HIV-induced type I interferon and tryptophan catabolism drive T cell dysfunction despite phenotypic activation

Adriano Boasso  1 Andrew W HardyStephanie A AndersonMatthew J DolanGene M Shearer
Affiliations

HIV-induced type I interferon and tryptophan catabolism drive T cell dysfunction despite phenotypic activation

Adriano Boasso et al. PLoS One. .

Abstract

Infection by the human immunodeficiency virus (HIV) is characterized by functional impairment and chronic activation of T lymphocytes, the causes of which are largely unexplained.
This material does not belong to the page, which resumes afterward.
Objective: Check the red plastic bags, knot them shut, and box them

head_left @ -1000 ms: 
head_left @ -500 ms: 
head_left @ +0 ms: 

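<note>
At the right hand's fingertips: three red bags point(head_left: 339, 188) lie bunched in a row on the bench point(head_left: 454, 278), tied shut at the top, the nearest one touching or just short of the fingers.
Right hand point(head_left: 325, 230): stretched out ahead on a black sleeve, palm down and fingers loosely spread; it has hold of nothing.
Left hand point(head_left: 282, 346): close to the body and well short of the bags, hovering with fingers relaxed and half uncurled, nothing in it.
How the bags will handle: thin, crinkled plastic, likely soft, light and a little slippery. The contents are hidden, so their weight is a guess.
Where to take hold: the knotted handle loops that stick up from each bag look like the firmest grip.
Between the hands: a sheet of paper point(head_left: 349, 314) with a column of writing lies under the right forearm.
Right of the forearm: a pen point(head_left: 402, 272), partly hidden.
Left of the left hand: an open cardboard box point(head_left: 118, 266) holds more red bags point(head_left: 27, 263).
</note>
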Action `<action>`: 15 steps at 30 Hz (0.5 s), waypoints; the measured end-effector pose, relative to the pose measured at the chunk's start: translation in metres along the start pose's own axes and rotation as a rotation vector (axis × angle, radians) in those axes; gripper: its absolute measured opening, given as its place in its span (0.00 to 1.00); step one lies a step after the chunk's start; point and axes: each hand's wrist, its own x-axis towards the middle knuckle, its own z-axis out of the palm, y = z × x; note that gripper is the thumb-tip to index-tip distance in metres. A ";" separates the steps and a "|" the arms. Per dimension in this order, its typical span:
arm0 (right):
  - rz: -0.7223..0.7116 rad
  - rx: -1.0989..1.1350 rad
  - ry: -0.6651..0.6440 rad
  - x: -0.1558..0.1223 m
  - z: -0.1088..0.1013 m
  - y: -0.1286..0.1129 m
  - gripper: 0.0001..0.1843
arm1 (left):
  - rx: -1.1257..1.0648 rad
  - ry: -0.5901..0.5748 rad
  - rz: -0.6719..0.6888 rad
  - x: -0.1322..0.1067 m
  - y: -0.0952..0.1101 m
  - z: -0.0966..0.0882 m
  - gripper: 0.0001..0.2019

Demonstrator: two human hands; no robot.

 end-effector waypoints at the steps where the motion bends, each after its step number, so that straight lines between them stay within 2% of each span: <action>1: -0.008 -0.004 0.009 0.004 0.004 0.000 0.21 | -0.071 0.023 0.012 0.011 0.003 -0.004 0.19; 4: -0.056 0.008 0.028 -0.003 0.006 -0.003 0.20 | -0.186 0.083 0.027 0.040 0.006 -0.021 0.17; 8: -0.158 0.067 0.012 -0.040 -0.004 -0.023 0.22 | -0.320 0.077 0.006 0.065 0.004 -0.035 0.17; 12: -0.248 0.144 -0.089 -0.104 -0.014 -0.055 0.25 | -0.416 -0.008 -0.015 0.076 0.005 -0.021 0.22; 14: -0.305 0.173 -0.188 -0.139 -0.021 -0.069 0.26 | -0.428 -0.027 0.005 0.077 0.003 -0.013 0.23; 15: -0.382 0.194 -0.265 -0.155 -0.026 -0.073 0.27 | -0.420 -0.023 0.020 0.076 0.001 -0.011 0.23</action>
We cultured peripheral blood mononuclear cells (PBMC) from HIV-uninfected donors in the presence or absence of HIV. HIV exposure increased expression of the activation markers CD69 and CD38 on CD4 and CD8 T cells. IFN-alpha/beta, produced by HIV-activated plasmacytoid dendritic cells (pDC), was necessary and sufficient for CD69 and CD38 upregulation, as the HIV-induced effect was inhibited by blockade of IFN-alpha/beta receptor and mimicked by recombinant IFN-alpha/beta. T cells from HIV-exposed PBMC showed reduced proliferation after T cell receptor stimulation, partially prevented by 1-methyl tryptophan, a competitive inhibitor of the immunesuppressive enzyme indoleamine (2,3)-dioxygenase (IDO), expressed by HIV-activated pDC. HIV-induced IDO inhibited CD4 T cell proliferation by cell cycle arrest in G1/S, and prevented CD8 T cell from entering the cell cycle by downmodulating the costimulatory receptor CD28. Finally, the expression of CHOP, a marker of the stress response activated by IDO, was upregulated by HIV in T cells in vitro and is increased in T cells from HIV-infected patients. Our data provide an in vitro model for HIV-induced T cell dysregulation and support the hypothesis that activation of pDC concomitantly contribute to phenotypic T cell activation and inhibition of T cell proliferative capacity during HIV infection.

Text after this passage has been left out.